About this exercise
Please return every line in the following data that includes the string "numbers".

Information provided
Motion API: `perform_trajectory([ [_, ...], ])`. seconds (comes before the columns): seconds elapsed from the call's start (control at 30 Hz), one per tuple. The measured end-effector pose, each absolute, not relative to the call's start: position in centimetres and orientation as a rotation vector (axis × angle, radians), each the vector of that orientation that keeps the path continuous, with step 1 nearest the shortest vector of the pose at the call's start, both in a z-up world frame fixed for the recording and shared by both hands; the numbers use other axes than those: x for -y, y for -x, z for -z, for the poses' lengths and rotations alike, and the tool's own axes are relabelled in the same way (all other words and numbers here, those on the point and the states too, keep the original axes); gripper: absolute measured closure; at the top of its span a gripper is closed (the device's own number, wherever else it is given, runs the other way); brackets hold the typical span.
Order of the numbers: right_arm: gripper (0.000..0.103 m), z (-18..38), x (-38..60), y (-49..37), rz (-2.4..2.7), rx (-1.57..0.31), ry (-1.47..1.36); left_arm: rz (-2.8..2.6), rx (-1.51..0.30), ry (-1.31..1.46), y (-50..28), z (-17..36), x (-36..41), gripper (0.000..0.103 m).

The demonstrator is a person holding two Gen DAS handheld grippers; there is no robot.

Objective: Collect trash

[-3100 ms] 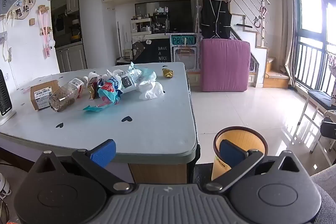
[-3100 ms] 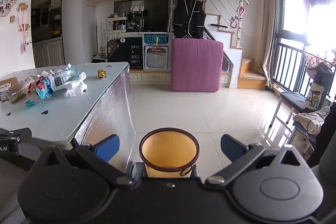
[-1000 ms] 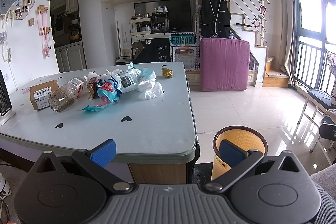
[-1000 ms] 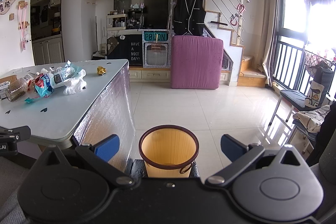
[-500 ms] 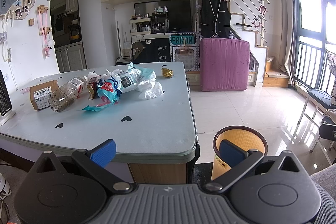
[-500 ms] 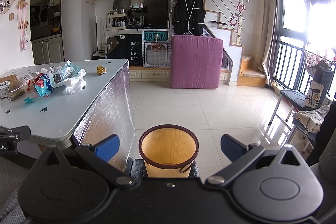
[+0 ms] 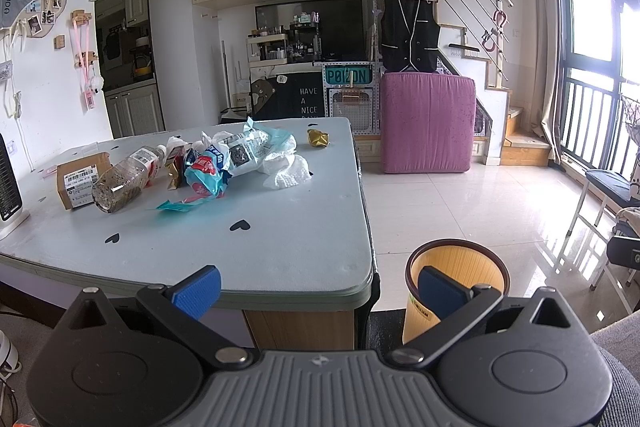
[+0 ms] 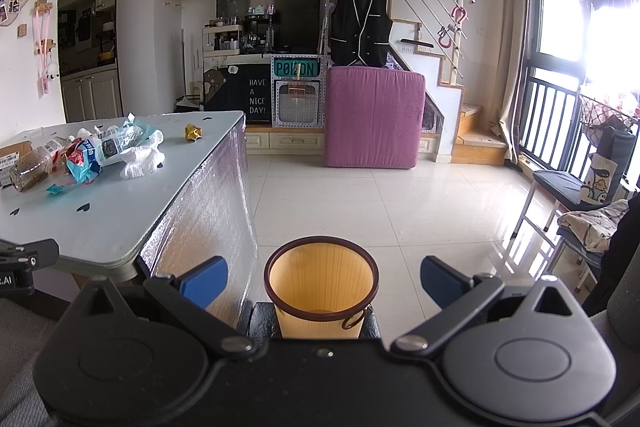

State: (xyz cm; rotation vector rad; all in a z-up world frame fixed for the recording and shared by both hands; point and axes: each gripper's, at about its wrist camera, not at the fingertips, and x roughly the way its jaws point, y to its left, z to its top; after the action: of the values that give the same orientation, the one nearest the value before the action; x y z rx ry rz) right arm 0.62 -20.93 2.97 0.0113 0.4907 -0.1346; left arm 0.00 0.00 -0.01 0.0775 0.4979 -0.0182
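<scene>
Trash lies on the far part of the pale blue table [image 7: 240,251]: a clear plastic bottle [image 7: 124,179], a cardboard box [image 7: 78,179], blue and red wrappers [image 7: 208,175], a clear plastic bag [image 7: 248,151], white tissue [image 7: 286,173] and a gold foil wrapper [image 7: 317,138]. The same pile shows in the right wrist view [image 8: 100,151]. An orange waste bin [image 8: 321,291] with a dark rim stands on the floor by the table's near corner, also in the left wrist view [image 7: 460,267]. My left gripper [image 7: 316,287] is open and empty before the table's near edge. My right gripper [image 8: 322,277] is open and empty over the bin.
A purple cushioned block [image 7: 426,123] stands behind the table near the stairs [image 7: 516,135]. A chair with cloth [image 8: 580,203] stands at the right by the window railing. A dark heater [image 7: 8,183] stands at the table's left edge. White tiled floor [image 8: 380,203] lies beyond the bin.
</scene>
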Motion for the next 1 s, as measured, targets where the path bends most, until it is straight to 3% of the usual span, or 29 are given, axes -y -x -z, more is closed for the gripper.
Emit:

Solution for this task
Motion API: `perform_trajectory([ [_, ...], ])`. seconds (comes before the columns): seconds elapsed from the call's start (control at 30 Hz), one per tuple. The measured end-effector pose, each absolute, not relative to the call's start: position in centimetres and orientation as a rotation vector (axis × angle, radians), each the vector of that orientation that keeps the path continuous, with step 1 nearest the shortest vector of the pose at the call's start, both in a z-up world frame fixed for the recording and shared by both hands; the numbers use other axes than those: x for -y, y for -x, z for -z, for the poses' lengths and rotations alike, and the tool's own axes are relabelled in the same way (all other words and numbers here, those on the point and the states too, keep the original axes); gripper: absolute measured closure; at the top of its span a gripper is closed (the device's own number, wherever else it is given, runs the other way); brackets hold the typical span.
Order of the numbers: right_arm: gripper (0.000..0.103 m), z (-18..38), x (-38..60), y (-49..37), rz (-2.4..2.7), rx (-1.57..0.31), ry (-1.47..1.36); left_arm: rz (-2.8..2.6), rx (-1.51..0.30), ry (-1.31..1.46), y (-50..28), z (-17..36), x (-36..41), gripper (0.000..0.103 m).

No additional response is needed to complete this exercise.